USD/JPY snaps its two-day losing streak on the weaker US Dollar (USD), trading higher around 146.70 during the European session on Friday. The psychological level at 147.00 appears to be the immediate resistance.

A breakthrough above this resistance level could reinforce the pair’s strength to reach the nine-day Exponential Moving Average (EMA) at 147.12. In case the USD/JPY pair surpasses the nine-day EMA, it could attempt to approach the psychological resistance zone around the level of 148.00 followed by the weekly high at 148.33.

The technical analysis of the 14-day Relative Strength Index (RSI) for USD/JPY suggests a bullish momentum as it is positioned above the 50 level.

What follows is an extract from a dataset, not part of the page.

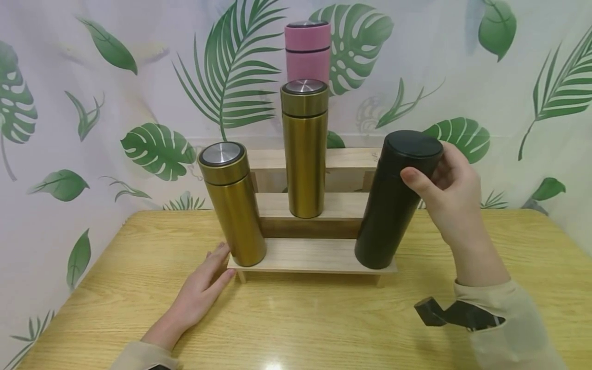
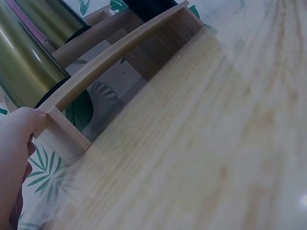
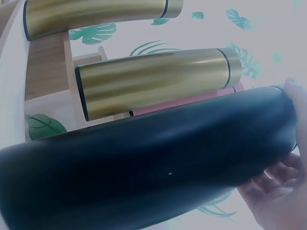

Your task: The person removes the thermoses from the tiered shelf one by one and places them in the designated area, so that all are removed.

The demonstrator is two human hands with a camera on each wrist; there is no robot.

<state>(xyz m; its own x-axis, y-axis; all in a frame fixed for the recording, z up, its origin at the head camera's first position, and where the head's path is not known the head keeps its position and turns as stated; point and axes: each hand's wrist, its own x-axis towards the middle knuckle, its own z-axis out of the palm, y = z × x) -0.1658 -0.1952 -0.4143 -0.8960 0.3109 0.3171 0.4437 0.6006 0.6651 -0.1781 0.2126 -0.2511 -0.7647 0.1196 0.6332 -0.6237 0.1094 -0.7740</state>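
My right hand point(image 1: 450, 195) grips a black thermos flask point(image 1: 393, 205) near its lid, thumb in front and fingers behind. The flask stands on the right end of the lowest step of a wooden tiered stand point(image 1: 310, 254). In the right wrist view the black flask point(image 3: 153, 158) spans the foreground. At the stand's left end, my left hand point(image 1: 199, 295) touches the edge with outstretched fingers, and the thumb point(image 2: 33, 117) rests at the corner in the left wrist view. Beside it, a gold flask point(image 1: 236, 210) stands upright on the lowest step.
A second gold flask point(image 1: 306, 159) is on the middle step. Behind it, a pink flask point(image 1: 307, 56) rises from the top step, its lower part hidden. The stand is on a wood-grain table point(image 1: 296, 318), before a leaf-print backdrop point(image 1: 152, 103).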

However, the lagging indicator of the Moving Average Convergence Divergence (MACD) signals a shift in market sentiment, with the MACD line positioned above the centerline but displaying a divergence below the signal line. Traders may choose to wait for MACD confirmation for a clearer direction before making aggressive bets on the USD/JPY pair.

On the downside, the pair could encounter major support at the 146.50 level, following the psychological support at 146.00. A decisive break below this level could exert downward pressure on the USD/JPY pair, potentially reaching the 38.2% Fibonacci retracement at 145.53, aligned with the major support at 145.50.